— Required work —
Everything in the data gets repeated exactly, except for the pictures.

— Data extract —
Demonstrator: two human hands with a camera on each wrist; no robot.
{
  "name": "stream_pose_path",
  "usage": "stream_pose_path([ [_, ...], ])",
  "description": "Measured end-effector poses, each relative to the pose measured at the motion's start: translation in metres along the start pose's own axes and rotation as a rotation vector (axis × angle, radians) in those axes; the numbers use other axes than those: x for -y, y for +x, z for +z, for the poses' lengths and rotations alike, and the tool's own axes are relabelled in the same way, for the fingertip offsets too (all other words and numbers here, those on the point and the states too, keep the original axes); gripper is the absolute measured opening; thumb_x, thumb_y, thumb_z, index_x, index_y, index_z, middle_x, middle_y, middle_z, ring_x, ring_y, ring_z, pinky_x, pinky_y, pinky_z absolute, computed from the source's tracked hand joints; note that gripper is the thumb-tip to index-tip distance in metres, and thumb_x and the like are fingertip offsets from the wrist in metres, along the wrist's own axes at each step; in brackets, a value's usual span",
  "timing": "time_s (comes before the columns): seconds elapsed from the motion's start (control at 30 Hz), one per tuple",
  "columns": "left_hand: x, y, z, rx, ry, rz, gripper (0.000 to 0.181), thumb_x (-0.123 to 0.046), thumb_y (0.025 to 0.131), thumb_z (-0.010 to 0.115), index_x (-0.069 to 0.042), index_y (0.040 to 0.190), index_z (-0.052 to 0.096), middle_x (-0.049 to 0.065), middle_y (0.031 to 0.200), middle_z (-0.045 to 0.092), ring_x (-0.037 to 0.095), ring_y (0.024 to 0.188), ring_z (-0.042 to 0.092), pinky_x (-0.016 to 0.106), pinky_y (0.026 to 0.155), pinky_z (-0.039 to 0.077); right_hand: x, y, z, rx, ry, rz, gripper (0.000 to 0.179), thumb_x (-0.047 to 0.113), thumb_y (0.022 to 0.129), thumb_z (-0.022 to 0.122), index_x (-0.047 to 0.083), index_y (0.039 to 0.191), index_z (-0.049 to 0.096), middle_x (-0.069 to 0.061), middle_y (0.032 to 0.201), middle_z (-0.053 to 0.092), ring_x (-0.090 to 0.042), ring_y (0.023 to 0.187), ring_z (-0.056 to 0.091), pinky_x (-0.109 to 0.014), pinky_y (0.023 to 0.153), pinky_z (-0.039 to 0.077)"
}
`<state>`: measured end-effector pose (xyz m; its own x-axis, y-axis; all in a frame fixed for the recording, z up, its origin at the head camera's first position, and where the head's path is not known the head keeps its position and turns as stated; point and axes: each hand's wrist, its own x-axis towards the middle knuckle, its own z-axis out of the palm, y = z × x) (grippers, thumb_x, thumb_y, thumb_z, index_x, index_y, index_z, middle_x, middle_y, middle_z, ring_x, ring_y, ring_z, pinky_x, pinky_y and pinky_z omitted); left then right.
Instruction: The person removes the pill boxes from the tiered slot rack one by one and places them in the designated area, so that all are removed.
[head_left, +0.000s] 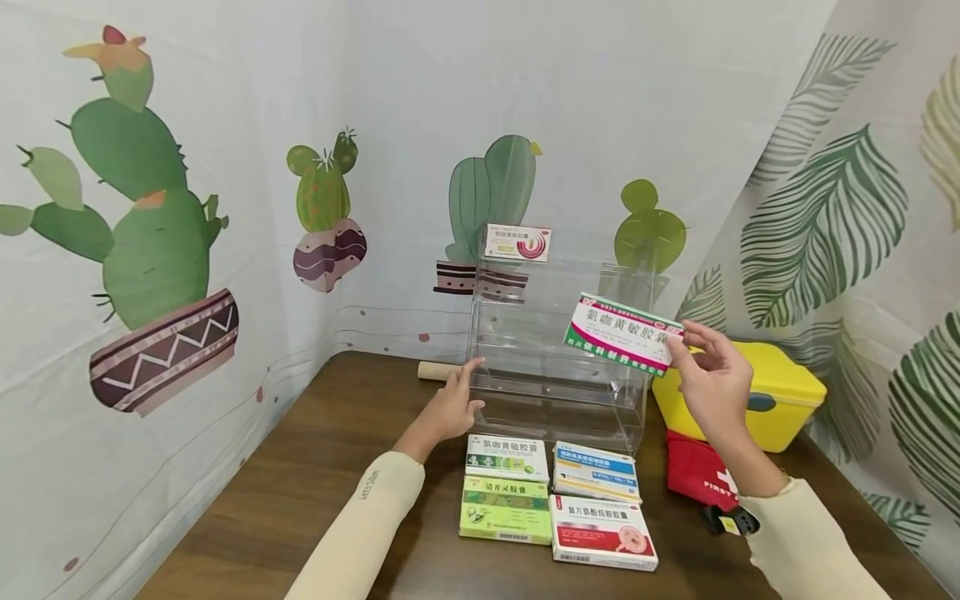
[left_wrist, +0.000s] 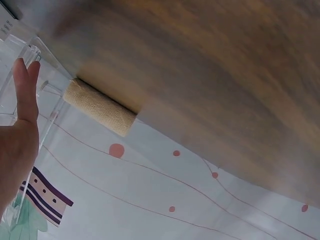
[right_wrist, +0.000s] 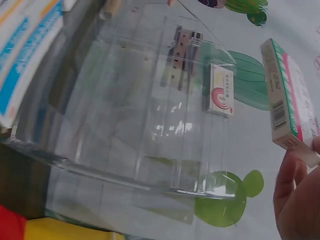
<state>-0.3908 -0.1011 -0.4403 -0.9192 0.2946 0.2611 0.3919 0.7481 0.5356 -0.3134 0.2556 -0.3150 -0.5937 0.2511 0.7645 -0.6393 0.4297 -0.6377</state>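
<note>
My right hand (head_left: 716, 379) pinches a green, white and pink medicine box (head_left: 624, 333) by its right end. The box is held up in front of the right part of a clear tiered display rack (head_left: 555, 392); its side with a barcode shows in the right wrist view. At the rack's left side is my left hand (head_left: 450, 407), index finger extended at the edge. The left wrist view shows the fingers (left_wrist: 27, 90) fairly straight against the clear plastic. A small white medicine box (head_left: 517, 242) with a pink ring design stands on the rack's top tier, at the left.
Before the rack lie a white-green box (head_left: 506, 457), a lime-green box (head_left: 504, 510), a blue-white box (head_left: 596, 471) and a red-white box (head_left: 603, 533). Rightward are a yellow case (head_left: 787, 392), a red first-aid pouch (head_left: 697, 471) and a black strap (head_left: 738, 521). A tan roll (head_left: 438, 371) lies left.
</note>
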Motion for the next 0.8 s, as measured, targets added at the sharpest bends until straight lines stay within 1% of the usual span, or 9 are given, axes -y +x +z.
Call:
stream_pose_path([
  [0.13, 0.0, -0.001, 0.0, 0.0, 0.002, -0.017, 0.077, -0.021, 0.102, 0.058, -0.039, 0.156, 0.005, 0.028, 0.142, 0.036, 0.018, 0.047, 0.042, 0.031, 0.044, 0.037, -0.001, -0.014, -0.011, 0.015, -0.068, 0.055, 0.033, 0.009, 0.091, 0.073, 0.006, 0.123, 0.07, 0.02, 0.095, 0.067, -0.006, 0.072, 0.061, -0.015, 0.051, 0.047],
  [0.3, -0.001, -0.004, -0.001, 0.041, 0.011, -0.044, 0.078, -0.025, 0.102, 0.057, -0.043, 0.155, 0.002, 0.026, 0.146, 0.035, 0.017, 0.045, 0.042, 0.03, 0.043, 0.037, -0.003, -0.028, -0.025, 0.036, -0.137, 0.135, 0.035, 0.013, 0.091, 0.074, 0.008, 0.125, 0.069, 0.023, 0.094, 0.066, -0.003, 0.072, 0.062, -0.016, 0.051, 0.048],
  [0.37, -0.001, -0.004, -0.002, 0.047, 0.003, -0.041, 0.078, -0.025, 0.103, 0.056, -0.042, 0.155, 0.002, 0.026, 0.147, 0.034, 0.016, 0.044, 0.041, 0.029, 0.043, 0.036, -0.004, -0.032, -0.032, 0.054, -0.164, 0.167, 0.036, 0.015, 0.092, 0.073, 0.009, 0.127, 0.068, 0.024, 0.095, 0.065, -0.003, 0.071, 0.062, -0.017, 0.051, 0.048],
  [0.5, -0.001, -0.002, -0.002, 0.038, -0.006, -0.027, 0.078, -0.024, 0.103, 0.056, -0.041, 0.156, 0.002, 0.028, 0.144, 0.035, 0.015, 0.044, 0.04, 0.029, 0.042, 0.036, -0.007, -0.042, -0.046, 0.105, -0.216, 0.213, 0.04, 0.018, 0.093, 0.072, 0.008, 0.131, 0.065, 0.027, 0.095, 0.064, -0.004, 0.067, 0.059, -0.02, 0.05, 0.049],
  [0.7, -0.002, 0.0, -0.002, 0.031, -0.008, -0.018, 0.077, -0.024, 0.103, 0.055, -0.04, 0.156, 0.002, 0.028, 0.14, 0.037, 0.015, 0.043, 0.038, 0.029, 0.042, 0.035, -0.016, -0.055, -0.066, 0.154, -0.294, 0.242, 0.041, 0.025, 0.094, 0.07, 0.005, 0.13, 0.064, 0.03, 0.095, 0.06, -0.005, 0.066, 0.061, -0.022, 0.05, 0.05],
  [0.8, -0.001, -0.001, -0.002, 0.028, 0.002, -0.02, 0.076, -0.025, 0.103, 0.055, -0.04, 0.156, 0.001, 0.028, 0.139, 0.037, 0.015, 0.044, 0.038, 0.028, 0.043, 0.035, -0.021, -0.058, -0.074, 0.181, -0.321, 0.274, 0.044, 0.029, 0.094, 0.07, 0.004, 0.13, 0.063, 0.032, 0.095, 0.057, -0.005, 0.067, 0.062, -0.025, 0.05, 0.052],
])
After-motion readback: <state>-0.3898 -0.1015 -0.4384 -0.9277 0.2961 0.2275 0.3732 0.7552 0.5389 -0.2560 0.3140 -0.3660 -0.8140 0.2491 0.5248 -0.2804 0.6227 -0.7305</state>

— Response box —
Demonstrator: two human hands with a camera on each wrist; no robot.
{
  "name": "stream_pose_path",
  "usage": "stream_pose_path([ [_, ...], ])",
  "description": "Measured end-effector poses, each relative to the pose measured at the motion's start: translation in metres along the start pose's own axes and rotation as a rotation vector (axis × angle, radians) in those axes; the numbers use other axes than those: x for -y, y for +x, z for +z, for the poses' lengths and rotations alike, and the tool's own axes are relabelled in the same way, for the fingertip offsets too (all other words and numbers here, those on the point and the states too, keep the original axes); gripper is the absolute measured opening; thumb_x, thumb_y, thumb_z, index_x, index_y, index_z, middle_x, middle_y, middle_z, ring_x, ring_y, ring_z, pinky_x, pinky_y, pinky_z absolute, computed from the source's tracked hand joints; note that gripper is the thumb-tip to index-tip distance in metres, and thumb_x and the like are fingertip offsets from the wrist in metres, along the wrist's own axes at each step; in brackets, a value's usual span",
  "timing": "time_s (comes before the columns): seconds elapsed from the motion's start (control at 30 Hz), one per tuple",
  "columns": "left_hand: x, y, z, rx, ry, rz, gripper (0.000 to 0.181), thumb_x (-0.123 to 0.046), thumb_y (0.025 to 0.131), thumb_z (-0.010 to 0.115), index_x (-0.069 to 0.042), index_y (0.040 to 0.190), index_z (-0.052 to 0.096), middle_x (-0.049 to 0.065), middle_y (0.031 to 0.200), middle_z (-0.045 to 0.092), ring_x (-0.037 to 0.095), ring_y (0.024 to 0.188), ring_z (-0.042 to 0.092), pinky_x (-0.016 to 0.106), pinky_y (0.026 to 0.155), pinky_z (-0.039 to 0.077); right_hand: x, y, z, rx, ry, rz, gripper (0.000 to 0.179), thumb_x (-0.047 to 0.113), thumb_y (0.022 to 0.129), thumb_z (-0.022 to 0.122), index_x (-0.047 to 0.083), index_y (0.039 to 0.191), index_z (-0.049 to 0.096), middle_x (-0.069 to 0.061), middle_y (0.032 to 0.201), middle_z (-0.053 to 0.092), ring_x (-0.090 to 0.042), ring_y (0.023 to 0.187), ring_z (-0.056 to 0.091), pinky_x (-0.109 to 0.014), pinky_y (0.023 to 0.153), pinky_z (-0.039 to 0.077)"
}
`<state>`: measured end-effector pose (xyz m; its own x-axis, y-axis; all in a frame fixed for the recording, z up, its origin at the head camera's first position, and where the head's path is not known the head keeps its position and turns as stated; point and axes: each hand's wrist, its own x-axis towards the middle knuckle, its own z-axis out of the palm, y = z × x) (grippers, thumb_x, thumb_y, thumb_z, index_x, index_y, index_z, middle_x, middle_y, middle_z, ring_x, ring_y, ring_z, pinky_x, pinky_y and pinky_z omitted); left then right.
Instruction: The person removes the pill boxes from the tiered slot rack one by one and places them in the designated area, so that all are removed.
[head_left, +0.000s] 
[left_wrist, +0.000s] 
[right_wrist, +0.000s] 
<state>-0.3908 -0.1011 -0.4403 -0.9192 0.2946 0.2611 0.3919 0.7481 0.5356 -0.3134 0.2556 -0.3150 -0.5937 0.2511 0.7645 -0.6393 0.4297 -0.6377</state>
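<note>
My right hand (head_left: 716, 379) pinches a green, white and pink medicine box (head_left: 624, 333) by its right end. The box is held up in front of the right part of a clear tiered display rack (head_left: 555, 392); its side with a barcode shows in the right wrist view. At the rack's left side is my left hand (head_left: 450, 407), index finger extended at the edge. The left wrist view shows the fingers (left_wrist: 27, 90) fairly straight against the clear plastic. A small white medicine box (head_left: 517, 242) with a pink ring design stands on the rack's top tier, at the left.
Before the rack lie a white-green box (head_left: 506, 457), a lime-green box (head_left: 504, 510), a blue-white box (head_left: 596, 471) and a red-white box (head_left: 603, 533). Rightward are a yellow case (head_left: 787, 392), a red first-aid pouch (head_left: 697, 471) and a black strap (head_left: 738, 521). A tan roll (head_left: 438, 371) lies left.
</note>
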Motion for the next 0.8 s, as measured, targets added at the sharpest bends until straight lines stay within 1% of the usual span, or 9 are given, axes -y +x +z.
Call:
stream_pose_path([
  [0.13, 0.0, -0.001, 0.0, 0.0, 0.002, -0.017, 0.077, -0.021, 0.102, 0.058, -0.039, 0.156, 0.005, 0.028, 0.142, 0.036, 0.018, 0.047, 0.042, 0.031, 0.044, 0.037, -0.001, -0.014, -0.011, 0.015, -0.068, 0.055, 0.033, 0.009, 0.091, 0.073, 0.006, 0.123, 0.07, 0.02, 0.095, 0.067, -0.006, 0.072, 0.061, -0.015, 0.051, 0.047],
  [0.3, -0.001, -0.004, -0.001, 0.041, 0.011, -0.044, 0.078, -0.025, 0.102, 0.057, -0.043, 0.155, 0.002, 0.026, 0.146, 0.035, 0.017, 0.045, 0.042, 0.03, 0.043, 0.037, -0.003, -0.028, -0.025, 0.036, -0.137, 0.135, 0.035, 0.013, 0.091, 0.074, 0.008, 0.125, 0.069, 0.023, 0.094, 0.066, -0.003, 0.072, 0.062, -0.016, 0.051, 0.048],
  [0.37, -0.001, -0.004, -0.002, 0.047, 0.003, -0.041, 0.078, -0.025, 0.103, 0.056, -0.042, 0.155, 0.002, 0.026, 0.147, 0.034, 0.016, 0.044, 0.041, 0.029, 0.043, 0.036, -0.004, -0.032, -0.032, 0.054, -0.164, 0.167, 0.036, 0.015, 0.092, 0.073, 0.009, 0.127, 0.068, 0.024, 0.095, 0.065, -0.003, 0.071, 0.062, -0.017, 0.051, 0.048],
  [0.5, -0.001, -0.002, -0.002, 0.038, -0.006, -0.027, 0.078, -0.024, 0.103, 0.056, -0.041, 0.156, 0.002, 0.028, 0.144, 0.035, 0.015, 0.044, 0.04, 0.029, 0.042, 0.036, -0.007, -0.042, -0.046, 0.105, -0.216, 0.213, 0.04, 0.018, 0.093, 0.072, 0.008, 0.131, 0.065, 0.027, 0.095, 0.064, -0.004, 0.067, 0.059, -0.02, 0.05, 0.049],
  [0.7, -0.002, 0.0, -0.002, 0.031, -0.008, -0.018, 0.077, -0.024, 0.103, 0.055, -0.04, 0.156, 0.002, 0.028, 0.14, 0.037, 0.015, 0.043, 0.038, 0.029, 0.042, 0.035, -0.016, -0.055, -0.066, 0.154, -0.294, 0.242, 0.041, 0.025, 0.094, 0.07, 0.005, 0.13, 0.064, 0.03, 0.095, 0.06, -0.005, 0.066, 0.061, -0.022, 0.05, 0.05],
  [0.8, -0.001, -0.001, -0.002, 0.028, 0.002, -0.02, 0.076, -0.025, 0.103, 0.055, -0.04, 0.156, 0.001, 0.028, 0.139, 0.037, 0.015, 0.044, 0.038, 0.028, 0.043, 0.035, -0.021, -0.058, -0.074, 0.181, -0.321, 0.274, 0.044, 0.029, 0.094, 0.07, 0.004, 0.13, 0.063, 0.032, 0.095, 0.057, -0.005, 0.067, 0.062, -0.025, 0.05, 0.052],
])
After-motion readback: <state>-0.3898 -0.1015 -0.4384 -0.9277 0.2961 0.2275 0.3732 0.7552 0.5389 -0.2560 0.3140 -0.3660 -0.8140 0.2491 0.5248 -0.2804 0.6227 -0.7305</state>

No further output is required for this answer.